Construction Products Association (CPA)
The latest CPA forecast shows industry output falling for the remainder of 2010 and into 2011, with the UK construction industry set to fall back into recession. In 2009 the construction industry suffered its sharpest fall in output since 1974. It rebounded in the first half of this year, however the CPA now warns that the figures were deceptive and only a result of the previous administration’s fiscal stimulus, combined with a tentative recovery in the housing market and the start of several major projects. It argues that it isn’t the basis for long-term recovery.
Michael Ankers, chief executive of the CPA, says, “Although 2010 as a whole is likely to be slightly better than 2009, it is very much a year of two halves, with construction output slipping back in the second half of the year as a result of growing uncertainty in the housing market and cuts in public spending”.
Ankers adds that the industry needs to see strong private sector growth to offset the anticipated reduction in public investment over the coming years. Latest figures on new orders for construction work, however, show recovery in private sector orders go nowhere near what’s needed to offset the anticipated 18 per cent fall in public sector construction work over the next two years.

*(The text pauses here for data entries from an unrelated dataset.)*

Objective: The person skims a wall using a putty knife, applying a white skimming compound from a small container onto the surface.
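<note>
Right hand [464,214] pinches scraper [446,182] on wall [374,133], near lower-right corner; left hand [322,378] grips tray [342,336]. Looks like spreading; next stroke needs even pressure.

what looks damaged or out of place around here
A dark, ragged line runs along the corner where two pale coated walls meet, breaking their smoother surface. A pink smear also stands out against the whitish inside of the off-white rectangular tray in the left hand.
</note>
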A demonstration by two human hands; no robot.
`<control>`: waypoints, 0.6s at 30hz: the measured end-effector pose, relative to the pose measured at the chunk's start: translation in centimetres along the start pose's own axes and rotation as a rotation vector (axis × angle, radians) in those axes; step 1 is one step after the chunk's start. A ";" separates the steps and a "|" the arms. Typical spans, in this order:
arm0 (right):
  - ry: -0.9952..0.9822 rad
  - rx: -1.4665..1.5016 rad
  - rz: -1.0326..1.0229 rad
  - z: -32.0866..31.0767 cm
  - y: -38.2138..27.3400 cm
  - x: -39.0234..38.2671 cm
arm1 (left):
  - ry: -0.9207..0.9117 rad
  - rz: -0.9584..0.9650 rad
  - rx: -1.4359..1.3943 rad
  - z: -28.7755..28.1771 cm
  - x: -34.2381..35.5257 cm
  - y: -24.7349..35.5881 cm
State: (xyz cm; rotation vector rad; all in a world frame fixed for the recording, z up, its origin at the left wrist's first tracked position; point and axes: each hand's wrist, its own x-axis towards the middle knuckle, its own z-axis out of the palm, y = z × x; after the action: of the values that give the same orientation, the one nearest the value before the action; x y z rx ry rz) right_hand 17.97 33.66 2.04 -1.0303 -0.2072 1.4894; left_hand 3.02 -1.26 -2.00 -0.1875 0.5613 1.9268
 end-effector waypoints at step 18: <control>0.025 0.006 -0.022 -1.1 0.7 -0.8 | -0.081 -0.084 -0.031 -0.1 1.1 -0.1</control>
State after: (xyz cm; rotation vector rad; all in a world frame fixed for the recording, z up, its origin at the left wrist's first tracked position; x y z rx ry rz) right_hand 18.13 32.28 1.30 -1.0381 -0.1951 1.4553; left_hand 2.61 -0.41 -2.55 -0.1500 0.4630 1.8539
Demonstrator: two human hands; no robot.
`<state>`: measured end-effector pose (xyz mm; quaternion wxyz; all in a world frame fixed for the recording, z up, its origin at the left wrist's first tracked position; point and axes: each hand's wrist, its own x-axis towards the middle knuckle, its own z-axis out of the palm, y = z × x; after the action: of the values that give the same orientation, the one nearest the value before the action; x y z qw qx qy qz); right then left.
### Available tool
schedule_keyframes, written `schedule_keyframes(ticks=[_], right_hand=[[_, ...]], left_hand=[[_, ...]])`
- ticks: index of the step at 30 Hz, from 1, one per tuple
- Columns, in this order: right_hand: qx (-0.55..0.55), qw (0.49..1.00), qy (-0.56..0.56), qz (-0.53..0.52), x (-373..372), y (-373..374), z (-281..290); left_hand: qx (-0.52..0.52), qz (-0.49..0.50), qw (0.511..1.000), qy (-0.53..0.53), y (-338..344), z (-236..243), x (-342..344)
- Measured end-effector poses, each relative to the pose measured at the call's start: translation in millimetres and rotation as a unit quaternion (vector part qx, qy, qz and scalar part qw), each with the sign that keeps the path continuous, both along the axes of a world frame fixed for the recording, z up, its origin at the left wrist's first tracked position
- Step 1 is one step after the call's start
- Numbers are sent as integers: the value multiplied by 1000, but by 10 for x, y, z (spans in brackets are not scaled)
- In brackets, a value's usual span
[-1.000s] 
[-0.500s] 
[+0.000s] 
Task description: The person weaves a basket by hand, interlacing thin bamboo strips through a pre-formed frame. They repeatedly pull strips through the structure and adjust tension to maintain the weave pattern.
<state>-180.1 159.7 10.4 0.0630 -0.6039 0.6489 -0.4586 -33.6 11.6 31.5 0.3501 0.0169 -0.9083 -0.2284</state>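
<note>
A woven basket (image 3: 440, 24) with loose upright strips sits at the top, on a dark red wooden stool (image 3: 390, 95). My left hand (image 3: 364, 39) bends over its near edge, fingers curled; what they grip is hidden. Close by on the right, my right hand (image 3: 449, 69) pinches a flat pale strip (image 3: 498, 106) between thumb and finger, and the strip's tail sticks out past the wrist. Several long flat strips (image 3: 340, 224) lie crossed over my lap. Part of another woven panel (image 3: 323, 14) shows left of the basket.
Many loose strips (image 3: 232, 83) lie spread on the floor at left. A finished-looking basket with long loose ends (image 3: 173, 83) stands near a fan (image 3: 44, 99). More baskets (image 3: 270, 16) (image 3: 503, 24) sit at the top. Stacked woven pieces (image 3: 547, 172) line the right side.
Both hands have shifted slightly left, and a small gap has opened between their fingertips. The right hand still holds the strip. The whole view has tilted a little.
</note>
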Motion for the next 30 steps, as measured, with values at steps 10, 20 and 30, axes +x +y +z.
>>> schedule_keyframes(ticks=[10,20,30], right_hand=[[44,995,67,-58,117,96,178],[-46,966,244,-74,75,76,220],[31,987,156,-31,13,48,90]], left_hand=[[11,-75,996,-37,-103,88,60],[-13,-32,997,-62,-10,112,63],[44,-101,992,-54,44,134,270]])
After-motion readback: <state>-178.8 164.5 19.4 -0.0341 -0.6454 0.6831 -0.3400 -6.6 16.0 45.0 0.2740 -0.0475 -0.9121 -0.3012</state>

Ankers predicts that by 2014 output in the industry will still not have recovered to the levels it experienced in 2003. He has called on the government to invest in essential infrastructure and recognise that spending cuts and tax rises alone will not secure long-term economic growth.
Office for National Statistics (ONS)
New orders in the construction industry fell by 14 per cent in the second quarter of the year according to figures published by the Office for National Statistics. They also fell 9 per cent compared with the same period in 2009. The sector suffering the biggest fall was private housing, which dropped 24 per cent compared to the previous quarter, although it rose by 7 per cent compared to the same period in 2009. Similarly, public housing fell 23 per cent quarter-on-quarter, but rose 12 per cent year-on-year.
Other notable findings include:
- Private commercial orders fell 7 per cent from the first quarter, but rose 4 per cent year-on-year.
- Private industrial orders rose 26 per cent from Q1, but fell 13 per cent year-on-year.
- Infrastructure fell 22 per cent from the first quarter and year-on-year.
- Public non-housing (excluding infrastructure) fell 13 per cent from the first quarter, and fell 17 per cent year-on-year.